Hiç kimse “mükemmel” değil...
İnsan hata yapar; yanlışa da düşer...
Bu olumsuzlukların başkalarına ve topluma zarar verip vermediğine
bakmak gerekir....
Bu da “kamusal” durumu ortaya çıkarır ve “kamu” söz konusu olduğunda da iş değişir...

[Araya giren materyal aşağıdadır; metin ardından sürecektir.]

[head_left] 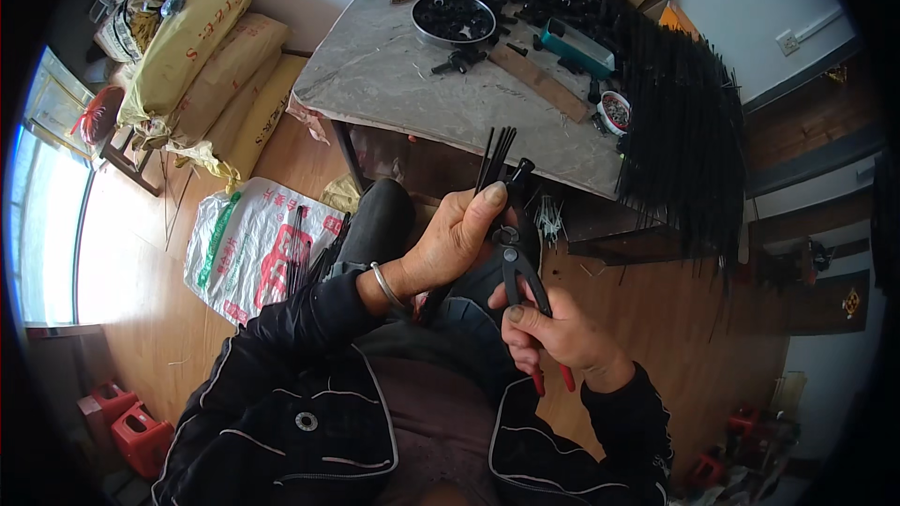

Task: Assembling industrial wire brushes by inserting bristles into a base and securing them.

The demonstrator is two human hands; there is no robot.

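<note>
Right hand (553, 328) at lower centre clenched on red-handled pliers (518, 274); left hand (459, 234) grasping bundle of black rods (494, 155) mid-frame. Step: crimping bundle end. Next needs jaws aligned on rods. Table (394, 75) above.

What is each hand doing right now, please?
Left hand: closed around a bundle of thin black rods.
Right hand: closed on red-handled pliers.

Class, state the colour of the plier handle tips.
Red, on the pliers in the right hand; head view.
</note>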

Ulaşım, sağlık ve eğitim sorunlarını büyük ölçüde çözmek ve işsizliği asgariye indirmek için emek verenlere “köstek” değil, “destek” olmak bu şehirde pastayı büyütür; herkes hakkı olan payı da alır. Kavgalar ve çekememezlikler
azalır...
Bence şunu iyice
bilmemiz lazım...
Bu projelerin gerçekleşmesinde “zerre miskal” çıkar ilişkisi olmadığı halde sırf muhalefet etmek için bunları yazmak ya da ima etmek, bu insanlara karşı işlenmiş vicdani bir suçtur!..
Çalışma şevkini kırar...
Arkadaşla sohbeti bitirirken,
"Samsun'u büyütmek için çalışanlar,
maddi bir menfaat sağlıyor mu?" diye sordum...
Susunca,
sohbeti uzatmadım....
Tartışacak değildim...
Ne var ki bu sohbette şunu bir kere daha tespit ettim ki; ne anlatırsak anlatalım, mühürlü kalpleri açmak zor!..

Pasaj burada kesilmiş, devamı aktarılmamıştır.